Re: Odd WAL traffic for BlueStore

Haomai Wang <haomai@xxxxxxxx> · Mon, 22 Aug 2016 23:17:58 +0800

On Mon, Aug 22, 2016 at 11:10 PM, Igor Fedotov <ifedotov@xxxxxxxxxxxx> wrote:
>
> Will prepare shortly. Any suggestions on desired levels and components?

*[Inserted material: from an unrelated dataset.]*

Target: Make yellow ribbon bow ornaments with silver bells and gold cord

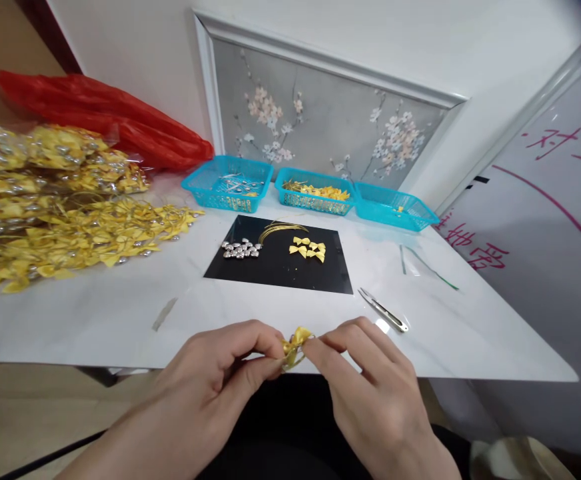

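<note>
Pinching the yellow bow (300, 335) from its left side, the left hand (220, 370) grasps it at the near edge of the tabletop (210, 313), while the right hand (375, 380) closes thumb and forefinger on its right side, where a thin strand shows; fingers hide just where that strand runs. Handling this well probably calls for a steady left pinch close to the knot, so the ribbon loops do not flatten, and small, even pulls from the right fingertips, since a hard tug could kink the strand or skew the bow. Taking the held bow as the clock's centre, the black mat (280, 270) lies at 12 o'clock, with loose bows (310, 249) and gold wires (283, 228) on it and silver beads (240, 249) towards 11. Snips (383, 310) rest at 2 o'clock, near the right hand, and a yellow pile (90, 233) spreads at 10. Blue baskets (315, 193) stand from 11 to 1. Red handwriting on the whiteboard (535, 200) at 2 o'clock reads "对一" above and "她爱" below, partly cut off; no brand or label is legible.
</note>
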Tool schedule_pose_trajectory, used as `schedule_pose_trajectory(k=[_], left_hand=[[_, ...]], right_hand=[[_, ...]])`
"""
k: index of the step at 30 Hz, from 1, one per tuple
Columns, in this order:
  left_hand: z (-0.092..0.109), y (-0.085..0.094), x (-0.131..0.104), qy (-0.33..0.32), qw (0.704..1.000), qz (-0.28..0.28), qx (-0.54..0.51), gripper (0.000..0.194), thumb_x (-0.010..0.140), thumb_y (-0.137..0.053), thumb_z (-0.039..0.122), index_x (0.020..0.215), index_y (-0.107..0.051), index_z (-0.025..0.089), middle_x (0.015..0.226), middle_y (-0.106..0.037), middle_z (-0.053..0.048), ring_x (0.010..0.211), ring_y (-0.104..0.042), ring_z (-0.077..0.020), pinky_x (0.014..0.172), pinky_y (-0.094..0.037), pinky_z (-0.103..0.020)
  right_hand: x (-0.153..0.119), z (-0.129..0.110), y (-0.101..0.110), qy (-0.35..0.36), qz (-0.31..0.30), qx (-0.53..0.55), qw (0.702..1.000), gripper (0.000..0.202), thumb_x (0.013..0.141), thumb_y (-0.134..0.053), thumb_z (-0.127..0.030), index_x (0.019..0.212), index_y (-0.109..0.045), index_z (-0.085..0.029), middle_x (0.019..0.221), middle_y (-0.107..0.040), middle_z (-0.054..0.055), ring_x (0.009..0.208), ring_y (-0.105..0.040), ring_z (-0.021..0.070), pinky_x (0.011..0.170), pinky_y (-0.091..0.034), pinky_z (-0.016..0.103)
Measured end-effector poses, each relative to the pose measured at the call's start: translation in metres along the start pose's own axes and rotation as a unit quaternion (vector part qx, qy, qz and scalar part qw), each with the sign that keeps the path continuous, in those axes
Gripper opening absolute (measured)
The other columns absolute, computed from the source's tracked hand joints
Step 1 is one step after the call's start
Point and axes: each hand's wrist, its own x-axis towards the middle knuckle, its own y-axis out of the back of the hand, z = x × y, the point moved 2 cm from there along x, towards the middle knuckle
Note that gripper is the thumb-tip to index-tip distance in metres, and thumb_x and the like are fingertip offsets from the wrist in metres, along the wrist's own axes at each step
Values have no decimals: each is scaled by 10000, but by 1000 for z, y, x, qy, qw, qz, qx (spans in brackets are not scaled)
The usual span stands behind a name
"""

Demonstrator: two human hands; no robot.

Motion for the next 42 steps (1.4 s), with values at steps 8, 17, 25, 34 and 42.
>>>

hmm, I also met this problem for last WAL perf between filejournal and
rocksdb. For normal case, we will reuse recycle log while writing
enough data as sage mentioned. But I found it's strange while stress
writing doesn't discard bluefs inode metadata update. The rocksdb wal
log file continues to grow while writing hundreds of logs, I can see
bluefs wal log file's inode size exceed 500MB.....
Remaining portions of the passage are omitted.